# TASK:
Copy each line containing "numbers" from the listing below.

# DATA SUPPLIED:
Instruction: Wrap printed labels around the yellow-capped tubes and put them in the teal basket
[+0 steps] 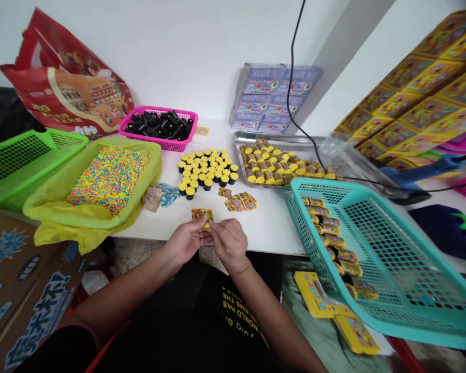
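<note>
My left hand (186,241) and my right hand (229,242) meet at the near edge of the white table (272,223). Together they pinch a small yellow printed sticker (202,214) between their fingertips, both hands closed on it. Just beyond lie a few more loose yellow stickers (239,202). Behind those stands a cluster of several small black tubes with yellow caps (206,168), upright.
A yellow-green bag of coloured candy beads (109,178) sits left, beside a green basket (19,160). A pink basket of black tubes (159,126) is at the back. A metal tray of labelled tubes (283,167) and a teal basket (388,259) stand right.
</note>
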`<state>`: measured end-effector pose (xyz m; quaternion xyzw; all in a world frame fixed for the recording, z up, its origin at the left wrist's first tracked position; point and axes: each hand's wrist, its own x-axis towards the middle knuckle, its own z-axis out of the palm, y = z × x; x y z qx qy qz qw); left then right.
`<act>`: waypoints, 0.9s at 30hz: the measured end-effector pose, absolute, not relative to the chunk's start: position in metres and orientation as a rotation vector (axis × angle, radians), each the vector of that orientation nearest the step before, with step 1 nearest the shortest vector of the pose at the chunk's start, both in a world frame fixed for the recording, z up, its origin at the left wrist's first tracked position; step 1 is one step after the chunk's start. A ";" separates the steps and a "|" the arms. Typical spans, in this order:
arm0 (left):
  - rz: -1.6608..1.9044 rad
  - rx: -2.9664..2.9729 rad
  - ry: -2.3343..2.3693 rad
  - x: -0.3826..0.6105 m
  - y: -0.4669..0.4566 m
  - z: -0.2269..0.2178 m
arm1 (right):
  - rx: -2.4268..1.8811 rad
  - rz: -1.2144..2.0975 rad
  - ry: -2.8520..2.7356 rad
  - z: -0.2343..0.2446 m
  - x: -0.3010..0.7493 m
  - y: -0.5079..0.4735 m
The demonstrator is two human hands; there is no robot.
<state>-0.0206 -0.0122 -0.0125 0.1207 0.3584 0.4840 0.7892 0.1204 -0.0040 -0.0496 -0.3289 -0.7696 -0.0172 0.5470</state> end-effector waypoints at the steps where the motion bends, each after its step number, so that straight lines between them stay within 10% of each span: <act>1: 1.037 0.256 0.761 -0.021 -0.012 -0.012 | -0.804 -0.028 -1.813 -0.048 0.121 -0.005; 27: 1.069 0.361 0.842 -0.027 -0.002 -0.006 | -0.845 0.036 -1.827 -0.048 0.120 -0.005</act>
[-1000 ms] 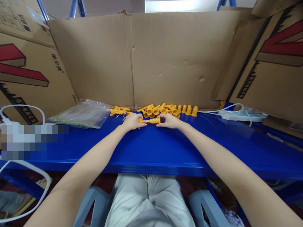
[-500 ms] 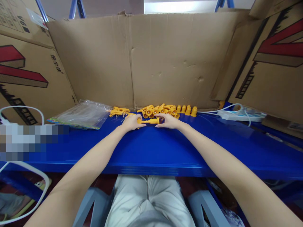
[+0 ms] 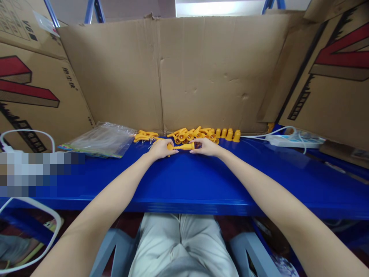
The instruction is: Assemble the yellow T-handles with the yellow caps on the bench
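Observation:
A yellow plastic piece [image 3: 184, 147] with a twisted thin stem and a thicker ribbed end lies level between my two hands, just above or on the blue table. My left hand [image 3: 158, 150] is closed on its thin, round-ended side. The thumb and fingers of my right hand [image 3: 206, 147] pinch around the thicker end, where a small dark part shows. Behind the hands, several yellow cup-mouthed pieces [image 3: 189, 136] lie in a heap. Yellow branching pieces with small metal chains [image 3: 144, 135] are beyond my left hand. Several yellow caps [image 3: 229, 135] stand upright to the right.
Clear plastic bags [image 3: 100, 140] lie on the blue table [image 3: 184, 181] at the left. A white power strip [image 3: 294, 141] with cables sits at the right. Cardboard walls [image 3: 213, 73] enclose the back and sides. White cables hang at the left edge.

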The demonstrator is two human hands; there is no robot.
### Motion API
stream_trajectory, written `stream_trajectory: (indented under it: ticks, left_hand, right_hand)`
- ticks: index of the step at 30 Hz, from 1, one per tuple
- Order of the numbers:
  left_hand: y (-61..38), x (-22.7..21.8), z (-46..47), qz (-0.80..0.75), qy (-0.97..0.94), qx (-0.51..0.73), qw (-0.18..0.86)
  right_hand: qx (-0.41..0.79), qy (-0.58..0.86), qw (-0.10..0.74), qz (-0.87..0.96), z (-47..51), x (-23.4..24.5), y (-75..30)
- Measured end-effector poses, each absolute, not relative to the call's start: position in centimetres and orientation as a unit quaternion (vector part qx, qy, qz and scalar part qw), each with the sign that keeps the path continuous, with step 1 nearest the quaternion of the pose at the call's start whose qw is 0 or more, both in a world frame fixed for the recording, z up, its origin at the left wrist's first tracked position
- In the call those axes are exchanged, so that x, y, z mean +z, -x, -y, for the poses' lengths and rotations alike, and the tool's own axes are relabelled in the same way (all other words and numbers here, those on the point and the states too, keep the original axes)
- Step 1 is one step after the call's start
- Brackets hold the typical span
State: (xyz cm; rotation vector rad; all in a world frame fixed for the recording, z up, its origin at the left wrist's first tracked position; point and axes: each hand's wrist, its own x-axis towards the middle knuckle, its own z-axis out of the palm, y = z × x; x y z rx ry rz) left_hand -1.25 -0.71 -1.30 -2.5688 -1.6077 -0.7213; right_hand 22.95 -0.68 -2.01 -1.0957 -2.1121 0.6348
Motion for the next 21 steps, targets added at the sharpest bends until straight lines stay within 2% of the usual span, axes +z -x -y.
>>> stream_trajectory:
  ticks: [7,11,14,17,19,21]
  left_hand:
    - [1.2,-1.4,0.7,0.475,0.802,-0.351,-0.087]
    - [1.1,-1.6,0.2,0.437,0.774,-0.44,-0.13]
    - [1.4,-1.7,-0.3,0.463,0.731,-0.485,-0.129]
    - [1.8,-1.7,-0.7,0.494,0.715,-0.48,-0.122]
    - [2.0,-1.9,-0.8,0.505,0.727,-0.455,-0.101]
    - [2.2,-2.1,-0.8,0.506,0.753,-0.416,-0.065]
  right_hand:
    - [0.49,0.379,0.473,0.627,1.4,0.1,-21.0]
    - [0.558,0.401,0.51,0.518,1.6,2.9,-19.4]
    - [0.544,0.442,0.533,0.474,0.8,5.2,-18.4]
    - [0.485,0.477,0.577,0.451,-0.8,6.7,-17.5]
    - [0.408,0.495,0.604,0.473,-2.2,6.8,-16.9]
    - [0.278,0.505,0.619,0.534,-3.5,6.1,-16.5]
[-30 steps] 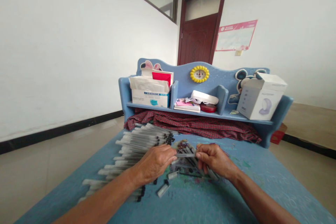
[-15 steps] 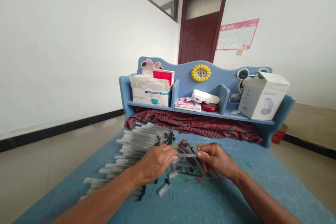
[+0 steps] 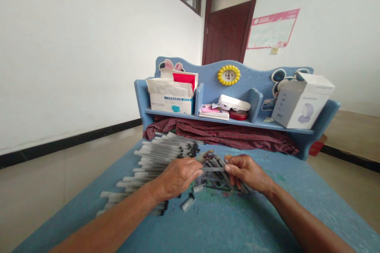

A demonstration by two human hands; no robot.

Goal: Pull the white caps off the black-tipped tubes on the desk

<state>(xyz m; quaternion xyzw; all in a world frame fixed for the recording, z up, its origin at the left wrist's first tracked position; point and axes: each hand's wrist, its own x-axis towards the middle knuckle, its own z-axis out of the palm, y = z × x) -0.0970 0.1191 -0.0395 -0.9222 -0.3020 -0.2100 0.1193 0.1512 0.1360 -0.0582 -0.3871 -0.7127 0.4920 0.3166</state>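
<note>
While I watch through the head camera, the left hand point(image 3: 178, 177) and right hand point(image 3: 247, 172) each pinch one end of a clear pen barrel point(image 3: 213, 169). It is held level just right of the stack of pens point(image 3: 166, 151), probably so both ends are reachable. Also right of that stack, beneath the barrel, loose pen parts point(image 3: 215, 180) and a cap point(image 3: 188, 203) lie on the blue tabletop point(image 3: 237, 221). Beyond the stack, a plaid cloth point(image 3: 225, 136) and a shelf point(image 3: 237, 121) crowd the far edge.
</note>
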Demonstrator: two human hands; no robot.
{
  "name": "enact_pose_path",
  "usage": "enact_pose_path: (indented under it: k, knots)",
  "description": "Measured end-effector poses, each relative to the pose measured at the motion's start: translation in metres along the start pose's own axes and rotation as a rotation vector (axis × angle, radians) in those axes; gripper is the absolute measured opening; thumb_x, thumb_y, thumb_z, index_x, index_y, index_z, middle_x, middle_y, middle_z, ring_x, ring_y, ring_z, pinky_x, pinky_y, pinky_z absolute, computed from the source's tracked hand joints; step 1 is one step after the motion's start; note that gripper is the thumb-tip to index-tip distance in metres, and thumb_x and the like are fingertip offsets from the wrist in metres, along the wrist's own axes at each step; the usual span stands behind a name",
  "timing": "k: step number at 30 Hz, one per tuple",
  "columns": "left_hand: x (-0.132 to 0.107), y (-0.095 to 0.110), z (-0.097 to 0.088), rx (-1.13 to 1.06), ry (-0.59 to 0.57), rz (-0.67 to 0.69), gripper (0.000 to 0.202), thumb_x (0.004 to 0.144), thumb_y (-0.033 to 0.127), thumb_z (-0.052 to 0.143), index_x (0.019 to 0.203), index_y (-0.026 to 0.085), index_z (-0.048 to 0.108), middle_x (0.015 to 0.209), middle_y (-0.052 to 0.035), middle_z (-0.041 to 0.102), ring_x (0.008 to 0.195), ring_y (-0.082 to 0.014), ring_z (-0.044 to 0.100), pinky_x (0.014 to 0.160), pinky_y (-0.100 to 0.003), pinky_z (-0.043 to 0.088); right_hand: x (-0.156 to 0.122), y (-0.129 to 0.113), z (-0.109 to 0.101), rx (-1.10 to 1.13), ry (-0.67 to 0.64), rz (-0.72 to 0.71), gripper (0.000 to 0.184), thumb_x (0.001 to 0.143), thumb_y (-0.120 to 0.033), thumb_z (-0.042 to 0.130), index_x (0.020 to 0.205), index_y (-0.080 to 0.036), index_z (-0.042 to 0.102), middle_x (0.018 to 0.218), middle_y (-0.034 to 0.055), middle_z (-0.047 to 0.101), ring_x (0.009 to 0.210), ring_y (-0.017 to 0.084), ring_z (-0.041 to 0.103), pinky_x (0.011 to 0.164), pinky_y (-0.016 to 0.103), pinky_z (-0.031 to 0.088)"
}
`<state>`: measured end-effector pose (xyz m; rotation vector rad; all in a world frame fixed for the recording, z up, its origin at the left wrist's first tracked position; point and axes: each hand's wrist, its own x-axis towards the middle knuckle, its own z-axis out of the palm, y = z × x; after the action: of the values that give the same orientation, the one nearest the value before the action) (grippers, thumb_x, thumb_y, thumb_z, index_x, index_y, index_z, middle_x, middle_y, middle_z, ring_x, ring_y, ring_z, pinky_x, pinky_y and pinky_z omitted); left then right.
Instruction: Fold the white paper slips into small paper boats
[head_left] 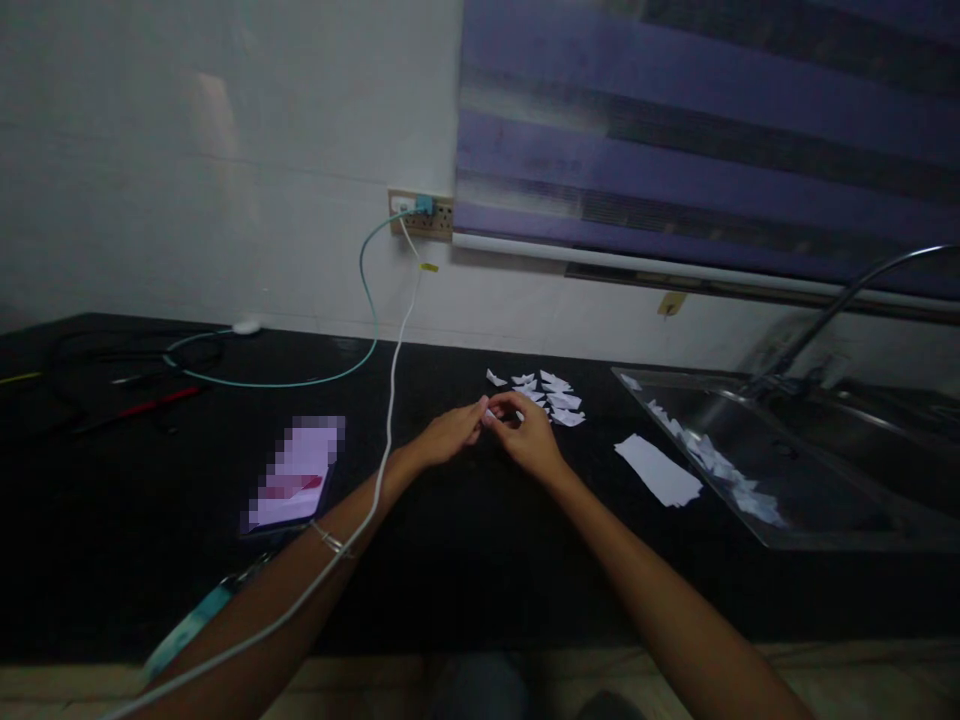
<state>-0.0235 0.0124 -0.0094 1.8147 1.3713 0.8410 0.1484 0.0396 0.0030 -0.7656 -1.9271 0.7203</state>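
Over the middle of the black counter (450, 590), my left hand (454, 434) and my right hand (531, 440) meet at the fingertips. Both pinch a small piece of white paper (490, 413), mostly covered by the fingers. Just beyond my right hand lies a group of small folded white papers (564, 401). To the right of that hand is a stack of flat white paper slips (660, 470). More folded papers (712, 460) line the left rim of the sink.
A phone (296, 475) with a lit screen lies left, near a teal strap (191, 625). A white cable (391, 400) runs from the wall socket (421, 215) across my left forearm. A teal cable (300, 384) curves behind. At right are the steel sink (817, 490) and faucet (847, 290).
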Motion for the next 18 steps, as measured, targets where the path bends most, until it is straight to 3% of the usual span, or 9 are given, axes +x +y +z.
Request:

# WRITTEN RESPONSE:
- Order of the numbers:
- In the call those axes are exchanged, so that x, y, z mean +z, -x, -y, for the poses' lengths and rotations alike, and the tool's own axes are relabelled in the same way (all other words and numbers here, those on the point and the states too, keep the original axes)

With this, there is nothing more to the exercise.